ASSIGNMENT:
Below are lines of data, and only some are wanted. Please repeat exactly those from the line that has "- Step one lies" through the line that has "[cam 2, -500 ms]".
** Opening THE DATA block **
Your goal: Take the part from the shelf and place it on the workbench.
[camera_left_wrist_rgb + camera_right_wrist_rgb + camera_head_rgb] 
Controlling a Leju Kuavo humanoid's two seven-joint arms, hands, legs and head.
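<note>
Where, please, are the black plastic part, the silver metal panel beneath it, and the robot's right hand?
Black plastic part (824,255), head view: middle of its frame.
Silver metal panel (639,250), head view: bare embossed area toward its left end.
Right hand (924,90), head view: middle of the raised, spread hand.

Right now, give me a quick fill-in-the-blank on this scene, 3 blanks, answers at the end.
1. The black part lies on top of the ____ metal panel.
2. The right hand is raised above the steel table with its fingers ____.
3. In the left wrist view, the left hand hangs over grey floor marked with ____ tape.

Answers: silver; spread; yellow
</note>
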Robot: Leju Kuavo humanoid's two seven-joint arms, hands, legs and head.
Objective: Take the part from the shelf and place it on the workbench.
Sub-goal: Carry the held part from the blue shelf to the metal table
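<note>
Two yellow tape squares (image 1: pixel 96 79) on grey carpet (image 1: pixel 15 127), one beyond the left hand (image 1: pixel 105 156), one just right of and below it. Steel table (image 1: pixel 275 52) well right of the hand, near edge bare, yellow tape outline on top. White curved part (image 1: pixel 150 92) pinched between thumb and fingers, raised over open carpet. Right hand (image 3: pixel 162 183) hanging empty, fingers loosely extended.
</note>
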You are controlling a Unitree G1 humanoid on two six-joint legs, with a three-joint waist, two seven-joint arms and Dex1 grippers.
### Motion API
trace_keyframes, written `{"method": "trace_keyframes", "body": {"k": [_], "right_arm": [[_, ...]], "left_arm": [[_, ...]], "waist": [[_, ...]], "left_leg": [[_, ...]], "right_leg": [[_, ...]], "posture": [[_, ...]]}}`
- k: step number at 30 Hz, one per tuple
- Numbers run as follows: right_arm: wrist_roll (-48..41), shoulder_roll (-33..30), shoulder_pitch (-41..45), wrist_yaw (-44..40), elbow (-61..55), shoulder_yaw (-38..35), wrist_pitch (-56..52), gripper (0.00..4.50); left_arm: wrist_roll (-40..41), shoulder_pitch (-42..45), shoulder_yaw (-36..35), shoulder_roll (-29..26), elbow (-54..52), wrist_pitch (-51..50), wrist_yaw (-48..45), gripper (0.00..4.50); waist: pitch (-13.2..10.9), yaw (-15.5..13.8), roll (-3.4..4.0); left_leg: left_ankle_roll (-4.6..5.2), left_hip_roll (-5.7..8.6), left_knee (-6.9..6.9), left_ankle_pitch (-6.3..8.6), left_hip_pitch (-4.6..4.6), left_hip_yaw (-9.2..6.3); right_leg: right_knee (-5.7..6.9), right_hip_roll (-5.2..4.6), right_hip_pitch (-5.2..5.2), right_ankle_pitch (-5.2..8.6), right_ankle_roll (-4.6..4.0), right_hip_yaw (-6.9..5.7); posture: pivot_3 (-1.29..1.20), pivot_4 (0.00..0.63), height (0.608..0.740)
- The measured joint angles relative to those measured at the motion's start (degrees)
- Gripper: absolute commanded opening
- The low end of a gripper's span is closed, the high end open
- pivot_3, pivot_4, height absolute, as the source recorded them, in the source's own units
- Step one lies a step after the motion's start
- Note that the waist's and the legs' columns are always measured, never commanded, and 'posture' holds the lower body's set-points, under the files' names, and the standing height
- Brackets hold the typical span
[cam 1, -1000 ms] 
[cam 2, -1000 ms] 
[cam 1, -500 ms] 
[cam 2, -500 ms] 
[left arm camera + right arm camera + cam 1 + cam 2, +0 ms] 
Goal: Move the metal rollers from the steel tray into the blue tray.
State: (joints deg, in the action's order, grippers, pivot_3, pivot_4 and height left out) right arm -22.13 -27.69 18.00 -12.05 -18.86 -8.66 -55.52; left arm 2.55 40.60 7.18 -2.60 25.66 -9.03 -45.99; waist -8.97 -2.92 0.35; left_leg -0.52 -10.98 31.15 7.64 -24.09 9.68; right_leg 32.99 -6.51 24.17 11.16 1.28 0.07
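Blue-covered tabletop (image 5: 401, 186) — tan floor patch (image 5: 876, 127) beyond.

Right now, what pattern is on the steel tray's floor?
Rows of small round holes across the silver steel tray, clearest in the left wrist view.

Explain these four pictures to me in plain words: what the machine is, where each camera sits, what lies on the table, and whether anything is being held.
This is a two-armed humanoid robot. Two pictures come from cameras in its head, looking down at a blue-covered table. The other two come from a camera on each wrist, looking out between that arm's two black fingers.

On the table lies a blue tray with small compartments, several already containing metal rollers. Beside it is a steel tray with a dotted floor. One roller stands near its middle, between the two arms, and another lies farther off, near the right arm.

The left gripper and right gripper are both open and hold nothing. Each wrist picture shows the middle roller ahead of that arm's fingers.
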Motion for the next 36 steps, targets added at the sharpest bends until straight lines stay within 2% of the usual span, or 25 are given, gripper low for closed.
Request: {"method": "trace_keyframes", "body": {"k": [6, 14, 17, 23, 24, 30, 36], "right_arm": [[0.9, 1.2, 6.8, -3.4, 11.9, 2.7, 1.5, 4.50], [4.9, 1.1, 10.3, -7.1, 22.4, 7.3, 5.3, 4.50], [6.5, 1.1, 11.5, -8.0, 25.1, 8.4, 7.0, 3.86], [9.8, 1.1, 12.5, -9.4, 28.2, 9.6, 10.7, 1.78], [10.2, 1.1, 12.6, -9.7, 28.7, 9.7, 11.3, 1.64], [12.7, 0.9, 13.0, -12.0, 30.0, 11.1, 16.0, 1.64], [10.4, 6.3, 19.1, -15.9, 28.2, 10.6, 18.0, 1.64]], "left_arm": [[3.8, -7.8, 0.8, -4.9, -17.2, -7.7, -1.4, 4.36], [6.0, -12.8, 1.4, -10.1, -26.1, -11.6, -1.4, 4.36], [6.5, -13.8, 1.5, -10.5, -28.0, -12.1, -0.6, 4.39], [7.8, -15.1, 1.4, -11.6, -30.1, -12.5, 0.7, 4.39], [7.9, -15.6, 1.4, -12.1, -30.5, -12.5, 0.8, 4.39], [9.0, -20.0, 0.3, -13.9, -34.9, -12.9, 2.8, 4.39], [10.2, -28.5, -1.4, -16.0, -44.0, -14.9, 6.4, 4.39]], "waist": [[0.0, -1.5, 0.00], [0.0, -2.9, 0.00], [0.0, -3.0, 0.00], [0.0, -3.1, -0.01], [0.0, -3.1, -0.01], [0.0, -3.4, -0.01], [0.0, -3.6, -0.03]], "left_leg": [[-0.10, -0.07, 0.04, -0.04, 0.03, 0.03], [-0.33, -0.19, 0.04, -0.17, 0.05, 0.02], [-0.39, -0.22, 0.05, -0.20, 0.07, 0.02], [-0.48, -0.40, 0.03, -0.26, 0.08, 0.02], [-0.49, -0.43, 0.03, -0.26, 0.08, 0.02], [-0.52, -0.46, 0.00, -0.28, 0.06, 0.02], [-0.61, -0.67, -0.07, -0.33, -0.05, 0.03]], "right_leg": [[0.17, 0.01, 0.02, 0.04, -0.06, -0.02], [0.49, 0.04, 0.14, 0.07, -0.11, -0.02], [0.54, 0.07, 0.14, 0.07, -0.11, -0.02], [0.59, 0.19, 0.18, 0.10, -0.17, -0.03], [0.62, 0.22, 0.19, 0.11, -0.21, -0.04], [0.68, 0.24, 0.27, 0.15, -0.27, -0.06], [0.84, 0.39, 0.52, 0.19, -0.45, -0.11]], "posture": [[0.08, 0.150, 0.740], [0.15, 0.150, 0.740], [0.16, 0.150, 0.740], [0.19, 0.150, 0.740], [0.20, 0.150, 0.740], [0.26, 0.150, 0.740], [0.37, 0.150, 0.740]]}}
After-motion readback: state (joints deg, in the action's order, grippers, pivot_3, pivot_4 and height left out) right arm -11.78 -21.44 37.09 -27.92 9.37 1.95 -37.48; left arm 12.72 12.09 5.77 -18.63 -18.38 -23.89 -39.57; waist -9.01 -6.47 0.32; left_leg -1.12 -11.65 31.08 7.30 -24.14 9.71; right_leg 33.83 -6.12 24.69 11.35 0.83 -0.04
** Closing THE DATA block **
ANSWER TO THIS PROBLEM:
- Step one lies a step after the motion's start
- Note that the waist's and the legs' columns are always measured, never commanded, and 'posture' holds the lower body's set-points, under the files' names, and the standing height
- Brackets hold the typical span
[cam 1, -1000 ms] 
[cam 2, -1000 ms] 
[cam 1, -500 ms] 
[cam 2, -500 ms] 

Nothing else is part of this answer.